There should be no return to conflict between local and national government; there should be a balance. I believe in a certain amount of centralised direction but, under that, there must be total control for local people. I hope the present Government continue with that policy.
Lord Rosser: My Lords, on behalf of your Lordships, I welcome my noble friend Lord McAvoy and congratulate him on his thoughtful and thought-provoking maiden speech. It is no surprise that he decided to make his maiden speech in today's debate as it addresses an issue in which he has considerable expertise and experience. He chaired the Rutherglen Community Council from 1980 to 1982 and was a councillor on Strathclyde Regional Council from 1982 to 1987.

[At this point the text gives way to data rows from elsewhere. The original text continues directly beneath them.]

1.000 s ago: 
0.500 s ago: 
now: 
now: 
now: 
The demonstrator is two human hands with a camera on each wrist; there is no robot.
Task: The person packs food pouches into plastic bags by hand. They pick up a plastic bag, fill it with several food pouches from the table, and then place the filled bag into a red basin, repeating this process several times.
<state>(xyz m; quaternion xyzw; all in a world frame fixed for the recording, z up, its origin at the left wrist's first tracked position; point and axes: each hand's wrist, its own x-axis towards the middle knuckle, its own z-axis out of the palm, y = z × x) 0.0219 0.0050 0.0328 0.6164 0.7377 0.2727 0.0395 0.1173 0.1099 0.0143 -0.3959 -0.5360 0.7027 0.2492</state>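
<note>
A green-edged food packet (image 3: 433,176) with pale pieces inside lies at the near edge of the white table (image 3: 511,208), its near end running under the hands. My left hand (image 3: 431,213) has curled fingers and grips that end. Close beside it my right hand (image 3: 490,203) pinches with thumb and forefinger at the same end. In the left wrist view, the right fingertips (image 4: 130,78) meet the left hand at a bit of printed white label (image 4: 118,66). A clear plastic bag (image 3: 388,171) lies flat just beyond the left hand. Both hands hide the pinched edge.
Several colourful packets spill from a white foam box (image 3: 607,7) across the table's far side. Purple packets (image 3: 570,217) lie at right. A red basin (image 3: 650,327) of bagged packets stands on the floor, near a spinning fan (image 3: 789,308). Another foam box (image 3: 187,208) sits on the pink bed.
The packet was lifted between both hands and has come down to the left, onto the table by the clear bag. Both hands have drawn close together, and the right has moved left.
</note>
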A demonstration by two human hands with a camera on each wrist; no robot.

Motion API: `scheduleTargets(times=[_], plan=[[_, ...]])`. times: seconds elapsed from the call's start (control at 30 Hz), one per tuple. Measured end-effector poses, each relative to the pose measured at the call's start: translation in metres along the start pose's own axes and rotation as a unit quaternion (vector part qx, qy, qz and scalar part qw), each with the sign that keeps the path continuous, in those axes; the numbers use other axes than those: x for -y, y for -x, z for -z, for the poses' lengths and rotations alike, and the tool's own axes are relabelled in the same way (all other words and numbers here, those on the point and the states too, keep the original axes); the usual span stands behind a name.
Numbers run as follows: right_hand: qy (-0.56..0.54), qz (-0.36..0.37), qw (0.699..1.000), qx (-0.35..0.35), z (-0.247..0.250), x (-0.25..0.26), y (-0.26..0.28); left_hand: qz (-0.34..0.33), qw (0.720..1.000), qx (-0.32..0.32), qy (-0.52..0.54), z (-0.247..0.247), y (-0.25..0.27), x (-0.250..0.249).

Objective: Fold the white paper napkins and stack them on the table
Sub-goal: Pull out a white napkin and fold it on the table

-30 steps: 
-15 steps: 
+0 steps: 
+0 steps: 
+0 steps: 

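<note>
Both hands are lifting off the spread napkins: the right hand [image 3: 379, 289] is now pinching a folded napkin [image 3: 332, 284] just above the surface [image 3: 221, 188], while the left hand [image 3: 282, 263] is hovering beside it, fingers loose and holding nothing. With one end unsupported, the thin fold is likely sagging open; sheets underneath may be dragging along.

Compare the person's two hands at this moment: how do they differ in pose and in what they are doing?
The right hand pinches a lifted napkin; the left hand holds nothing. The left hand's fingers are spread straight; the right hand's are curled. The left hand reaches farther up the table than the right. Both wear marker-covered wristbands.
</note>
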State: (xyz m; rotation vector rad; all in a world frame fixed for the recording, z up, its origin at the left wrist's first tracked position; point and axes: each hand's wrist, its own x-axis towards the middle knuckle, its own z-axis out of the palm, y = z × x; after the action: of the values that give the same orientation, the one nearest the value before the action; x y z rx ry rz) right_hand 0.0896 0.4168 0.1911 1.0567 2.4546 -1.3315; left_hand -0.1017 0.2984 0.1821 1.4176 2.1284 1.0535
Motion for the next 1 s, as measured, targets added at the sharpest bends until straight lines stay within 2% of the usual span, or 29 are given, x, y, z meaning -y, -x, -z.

My noble friend has had a distinguished career in the Whips Office in the other place, to which he was elected in 1987. Having been an opposition Whip prior to the 1997 general election, he became a government Whip that year and was Deputy Chief Whip from 2008 to the recent general election. In his career in the other place, he also took a keen and long-standing interest in Northern Ireland affairs. On this side, we await with some trepidation to see whether we get a seal of approval from him on the way our Whips function, or whether we receive something more akin to a rollicking.
I again congratulate my noble friend on his maiden speech. I am sure that I speak for all noble Lords in expressing the hope, having heard his excellent maiden speech today, that, taking advantage of his new found freedom having been released from his oath of silence as a Whip in the other place, he will be a regular contributor to debates in this House.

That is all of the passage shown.